Ryun’s competitive drive and conservatism run in the family. His twin brother, Drew, is political director at the Madison Project, a conservative political action committee, while his father, Jim Ryun, won a silver medal at the 1968 Summer Olympics in the 1,500-meter run, and, in 2006, was voted the most conservative member of the 535-person Congress by the National Journal. Influenced by the writings of Russell Kirk and F.A. Hayek, Ned Ryun says his own ideology solidified after he served as a presidential writer for George W. Bush, an experience that left him feeling like “compassionate conservatism” was just code for “big government.” After leaving the White House, Ryun co-founded Generation Joshua, a project that recruited and trained teenagers as activists ahead of the 2004 election. In response to liberal efforts that helped turn Colorado blue, Ryun began American Majority in 2008, which has blossomed alongside the tea party in the past half-decade.
Today, as modern conservatism is redefined, Ryun is an enigmatic mashup — an evangelical movement conservative with a taste for Buckley-esque esotericism. A regular guest on Fox News and CNN, he is well-spoken, hosts a podcast, for fun, on the American Revolution and writes a monthly column for The American Spectator, a home for the intellectual right that has featured influencers like George Will and Pat Buchanan. In 2016’s Grand Old Party, those elite voices have lost some of their luster as they face down the rise of Donald Trump; Ryun, for his part, projects a man-of-the-people sensibility, railing against a consultancy class that he says is paid millions to pad egos and trust funds, but not to win elections.
Which is smart framing for his line of work, given that it’s been difficult to get the GOP to invest in the staffers and databases necessary for digital campaigns. That stuff is often the first to go. “You’d get it budgeted two years out,” Eddy says, “and it would get stripped down to nothing.” Strategists disproportionately advise their candidate to invest in big media buys and mailer campaigns, Ryun claims, which they then get a cut from. (A seasoned Republican official told OZY that some strategists earn as much as 5 percent of a campaign’s total buy, costing a candidate, in one outrageous case, as much as 8 cents per automatic dial for robocalls.) “This is the great irony, to me,” Ryun says. “The left uses free-market, entrepreneurial approaches in its pursuit of statism. The right uses top-down command-and-control in pursue of free-market entrepreneurialism.”

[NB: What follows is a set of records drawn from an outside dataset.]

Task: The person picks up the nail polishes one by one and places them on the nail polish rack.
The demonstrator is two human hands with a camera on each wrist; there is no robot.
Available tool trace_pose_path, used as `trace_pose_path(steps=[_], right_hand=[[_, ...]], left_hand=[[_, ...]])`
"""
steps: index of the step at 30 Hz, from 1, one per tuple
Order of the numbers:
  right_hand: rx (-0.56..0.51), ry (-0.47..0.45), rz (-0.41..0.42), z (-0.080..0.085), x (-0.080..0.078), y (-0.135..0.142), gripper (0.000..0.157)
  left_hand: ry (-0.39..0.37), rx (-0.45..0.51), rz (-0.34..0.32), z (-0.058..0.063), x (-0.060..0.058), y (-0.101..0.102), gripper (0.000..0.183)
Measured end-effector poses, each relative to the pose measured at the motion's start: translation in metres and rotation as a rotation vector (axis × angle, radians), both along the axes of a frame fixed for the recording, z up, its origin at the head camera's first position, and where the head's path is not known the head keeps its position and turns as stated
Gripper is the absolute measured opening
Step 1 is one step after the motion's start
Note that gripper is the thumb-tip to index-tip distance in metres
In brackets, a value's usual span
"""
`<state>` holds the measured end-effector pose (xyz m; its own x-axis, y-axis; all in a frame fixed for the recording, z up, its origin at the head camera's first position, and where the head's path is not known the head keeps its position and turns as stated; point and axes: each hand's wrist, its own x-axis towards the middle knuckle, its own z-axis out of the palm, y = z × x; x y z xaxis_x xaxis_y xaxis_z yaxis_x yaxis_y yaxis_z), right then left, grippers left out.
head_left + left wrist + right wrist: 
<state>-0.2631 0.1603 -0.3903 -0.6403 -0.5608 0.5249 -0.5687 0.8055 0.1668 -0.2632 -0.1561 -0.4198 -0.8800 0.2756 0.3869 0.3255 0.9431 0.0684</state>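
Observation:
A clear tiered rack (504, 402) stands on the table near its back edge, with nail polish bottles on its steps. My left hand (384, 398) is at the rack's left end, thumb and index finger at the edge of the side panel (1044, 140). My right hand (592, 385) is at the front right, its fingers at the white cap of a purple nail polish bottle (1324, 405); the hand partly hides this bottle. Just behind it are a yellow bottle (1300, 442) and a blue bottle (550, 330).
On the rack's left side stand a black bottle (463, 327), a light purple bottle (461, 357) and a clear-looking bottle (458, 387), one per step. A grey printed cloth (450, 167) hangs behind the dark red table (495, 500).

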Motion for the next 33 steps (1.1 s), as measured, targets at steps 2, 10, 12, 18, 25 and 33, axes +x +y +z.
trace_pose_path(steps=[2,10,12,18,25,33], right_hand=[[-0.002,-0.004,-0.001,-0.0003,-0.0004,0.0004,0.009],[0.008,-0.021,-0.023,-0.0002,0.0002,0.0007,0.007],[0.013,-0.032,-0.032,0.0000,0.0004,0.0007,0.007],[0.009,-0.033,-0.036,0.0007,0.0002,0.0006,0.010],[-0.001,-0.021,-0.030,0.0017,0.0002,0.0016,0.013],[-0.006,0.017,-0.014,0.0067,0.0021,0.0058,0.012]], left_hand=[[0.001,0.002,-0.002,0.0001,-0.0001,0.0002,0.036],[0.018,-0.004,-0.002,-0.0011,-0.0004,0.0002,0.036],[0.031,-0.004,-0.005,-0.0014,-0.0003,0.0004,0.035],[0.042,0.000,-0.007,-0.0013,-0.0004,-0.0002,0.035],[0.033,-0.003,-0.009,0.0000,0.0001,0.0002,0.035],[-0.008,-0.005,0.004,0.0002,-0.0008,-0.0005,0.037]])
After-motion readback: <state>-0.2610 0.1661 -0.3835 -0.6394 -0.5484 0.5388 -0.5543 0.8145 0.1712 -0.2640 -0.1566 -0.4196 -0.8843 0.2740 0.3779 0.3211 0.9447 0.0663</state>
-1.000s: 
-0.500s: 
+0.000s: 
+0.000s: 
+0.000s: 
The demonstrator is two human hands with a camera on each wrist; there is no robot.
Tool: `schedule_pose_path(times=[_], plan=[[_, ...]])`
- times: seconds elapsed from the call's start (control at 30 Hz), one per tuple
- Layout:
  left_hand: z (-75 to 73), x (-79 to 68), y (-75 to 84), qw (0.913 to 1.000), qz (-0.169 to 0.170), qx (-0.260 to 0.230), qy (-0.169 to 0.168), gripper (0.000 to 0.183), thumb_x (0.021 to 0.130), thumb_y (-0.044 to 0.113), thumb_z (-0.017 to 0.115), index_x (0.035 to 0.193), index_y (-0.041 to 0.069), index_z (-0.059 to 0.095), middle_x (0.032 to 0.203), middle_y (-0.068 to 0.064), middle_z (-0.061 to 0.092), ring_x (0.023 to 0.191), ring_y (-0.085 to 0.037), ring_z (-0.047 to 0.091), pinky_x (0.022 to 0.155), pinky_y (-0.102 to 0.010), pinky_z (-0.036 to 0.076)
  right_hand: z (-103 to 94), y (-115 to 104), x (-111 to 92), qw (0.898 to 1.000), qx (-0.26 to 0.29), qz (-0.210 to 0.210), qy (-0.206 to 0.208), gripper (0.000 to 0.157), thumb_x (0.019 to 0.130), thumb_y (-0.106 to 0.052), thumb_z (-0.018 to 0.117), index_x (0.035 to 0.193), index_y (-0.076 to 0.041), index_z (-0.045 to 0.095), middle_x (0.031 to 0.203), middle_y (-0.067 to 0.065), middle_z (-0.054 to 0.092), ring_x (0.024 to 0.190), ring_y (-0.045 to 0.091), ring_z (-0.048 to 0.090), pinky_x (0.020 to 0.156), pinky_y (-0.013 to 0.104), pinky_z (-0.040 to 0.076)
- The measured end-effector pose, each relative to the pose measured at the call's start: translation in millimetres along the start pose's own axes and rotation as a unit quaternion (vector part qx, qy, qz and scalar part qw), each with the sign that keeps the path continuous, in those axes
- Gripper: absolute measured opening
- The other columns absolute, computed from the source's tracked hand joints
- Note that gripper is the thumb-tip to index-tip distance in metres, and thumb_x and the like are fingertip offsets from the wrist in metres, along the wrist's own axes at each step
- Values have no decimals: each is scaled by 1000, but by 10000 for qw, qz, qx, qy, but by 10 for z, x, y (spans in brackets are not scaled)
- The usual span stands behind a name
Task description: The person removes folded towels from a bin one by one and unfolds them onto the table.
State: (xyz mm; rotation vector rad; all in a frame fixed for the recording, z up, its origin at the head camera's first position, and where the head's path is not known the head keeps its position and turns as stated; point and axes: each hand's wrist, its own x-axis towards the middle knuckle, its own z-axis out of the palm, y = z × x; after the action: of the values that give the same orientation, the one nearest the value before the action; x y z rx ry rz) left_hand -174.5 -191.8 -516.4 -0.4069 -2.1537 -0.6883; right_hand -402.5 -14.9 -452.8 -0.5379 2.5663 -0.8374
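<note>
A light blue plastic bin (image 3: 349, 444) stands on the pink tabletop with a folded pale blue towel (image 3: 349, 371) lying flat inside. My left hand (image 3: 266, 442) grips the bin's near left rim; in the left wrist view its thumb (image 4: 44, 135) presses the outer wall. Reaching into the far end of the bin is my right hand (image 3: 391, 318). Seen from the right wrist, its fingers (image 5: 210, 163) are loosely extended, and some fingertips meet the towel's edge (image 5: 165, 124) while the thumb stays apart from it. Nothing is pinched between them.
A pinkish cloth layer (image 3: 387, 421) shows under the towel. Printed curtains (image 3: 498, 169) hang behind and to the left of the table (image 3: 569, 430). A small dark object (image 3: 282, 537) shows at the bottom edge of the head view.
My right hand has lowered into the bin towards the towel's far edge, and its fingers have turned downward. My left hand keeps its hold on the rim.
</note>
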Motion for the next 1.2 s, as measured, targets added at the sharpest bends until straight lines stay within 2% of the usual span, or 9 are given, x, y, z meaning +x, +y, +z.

Ryun has a habit of casting surprisingly admiring glances in the president’s direction, although they lie on opposite ideological poles. “Obama in 2012 literally started a tech startup within the campaign,” he says. Perhaps the Obama obsession speaks to some Sun Tzu “know thy enemy” complex for the history buff — or, more likely, marks a simple admission that nobody has yet matched the organizer in chief. When leading seminars for Republican activist groups like Turning Point USA or the American Conservative Union, Ryun quotes Obama alums such as Jeremy Bird, a field director, or Harper Reed, the campaign’s chief technical officer. “They are consistent. They are disciplined. They never stop,” Ryun told organizers in December. At this rate, neither will he.